MATERIAL PROVIDED →
------------------------------------------------------------------------

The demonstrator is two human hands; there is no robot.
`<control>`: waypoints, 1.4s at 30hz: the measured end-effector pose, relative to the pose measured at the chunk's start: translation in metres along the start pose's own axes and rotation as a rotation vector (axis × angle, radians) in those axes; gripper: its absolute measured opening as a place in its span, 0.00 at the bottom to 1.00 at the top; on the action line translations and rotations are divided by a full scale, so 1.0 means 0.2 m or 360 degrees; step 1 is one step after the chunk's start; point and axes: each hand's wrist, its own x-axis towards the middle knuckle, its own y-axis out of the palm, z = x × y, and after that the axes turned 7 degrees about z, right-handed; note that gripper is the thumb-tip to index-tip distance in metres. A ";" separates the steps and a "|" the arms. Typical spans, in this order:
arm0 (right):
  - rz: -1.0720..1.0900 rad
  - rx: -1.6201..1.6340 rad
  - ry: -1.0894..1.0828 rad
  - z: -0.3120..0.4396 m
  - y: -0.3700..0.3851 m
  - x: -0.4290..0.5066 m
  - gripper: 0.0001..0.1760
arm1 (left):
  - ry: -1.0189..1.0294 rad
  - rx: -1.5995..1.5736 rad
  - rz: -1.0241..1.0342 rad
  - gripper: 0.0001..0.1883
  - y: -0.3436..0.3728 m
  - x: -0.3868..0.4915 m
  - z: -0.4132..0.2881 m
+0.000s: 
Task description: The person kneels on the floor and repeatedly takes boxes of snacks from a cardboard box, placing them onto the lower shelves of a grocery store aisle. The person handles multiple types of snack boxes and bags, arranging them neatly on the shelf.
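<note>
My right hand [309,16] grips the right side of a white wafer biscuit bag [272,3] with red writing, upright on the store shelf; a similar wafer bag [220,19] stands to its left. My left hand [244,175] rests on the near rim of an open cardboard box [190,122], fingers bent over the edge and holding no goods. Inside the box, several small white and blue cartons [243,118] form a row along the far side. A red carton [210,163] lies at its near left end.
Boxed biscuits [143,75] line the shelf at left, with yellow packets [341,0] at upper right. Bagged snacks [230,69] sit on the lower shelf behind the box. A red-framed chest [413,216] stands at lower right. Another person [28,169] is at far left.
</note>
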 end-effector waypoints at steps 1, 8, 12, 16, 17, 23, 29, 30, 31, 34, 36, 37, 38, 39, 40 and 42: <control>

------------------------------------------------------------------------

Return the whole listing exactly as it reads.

The demonstrator is two human hands; there is no robot.
`<control>`: waypoints, 1.4s at 30hz: the measured end-effector pose, relative to the pose measured at the chunk's start: translation in metres along the start pose's own axes and rotation as a rotation vector (axis × angle, radians) in those axes; gripper: its absolute measured opening as a place in its span, 0.00 at the bottom to 1.00 at the top; on the action line translations and rotations are divided by a full scale, so 1.0 means 0.2 m or 360 degrees; step 1 is one step after the chunk's start; point and axes: each hand's wrist, its own x-axis towards the middle knuckle, its own y-axis out of the palm, z = x × y, and after that the axes turned 7 degrees about z, right-handed; note that gripper is the thumb-tip to index-tip distance in metres. A ";" separates the steps and a "|" the arms. Typical spans, in this order:
arm0 (right):
  - rz: -1.0720..1.0900 rad
  - rx: -1.6201..1.6340 rad
  - ry: -1.0894..1.0828 rad
  - z: -0.3120..0.4396 m
  - y: -0.3700..0.3851 m
  - x: -0.4290..0.5066 m
  - gripper: 0.0001..0.1760
arm1 (left):
  - ry: -1.0189..1.0294 rad
  - rx: -1.5995..1.5736 rad
  - rz: -1.0241..1.0342 rad
  - gripper: 0.0001..0.1883
  - y: -0.3436..0.3728 m
  - x: -0.3868..0.4915 m
  - z: -0.4132..0.2881 m
+0.000s: 
Task description: The person kneels on the floor and repeatedly takes boxes of snacks from a cardboard box, placing them onto the lower shelves of a grocery store aisle. The person handles multiple types of snack boxes and bags, arranging them neatly on the shelf.
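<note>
My right hand [309,16] grips the right side of a white wafer biscuit bag [272,3] with red writing, upright on the store shelf; a similar wafer bag [220,19] stands to its left. My left hand [244,175] rests on the near rim of an open cardboard box [190,122], fingers bent over the edge and holding no goods. Inside the box, several small white and blue cartons [243,118] form a row along the far side. A red carton [210,163] lies at its near left end.
Boxed biscuits [143,75] line the shelf at left, with yellow packets [341,0] at upper right. Bagged snacks [230,69] sit on the lower shelf behind the box. A red-framed chest [413,216] stands at lower right. Another person [28,169] is at far left.
</note>
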 end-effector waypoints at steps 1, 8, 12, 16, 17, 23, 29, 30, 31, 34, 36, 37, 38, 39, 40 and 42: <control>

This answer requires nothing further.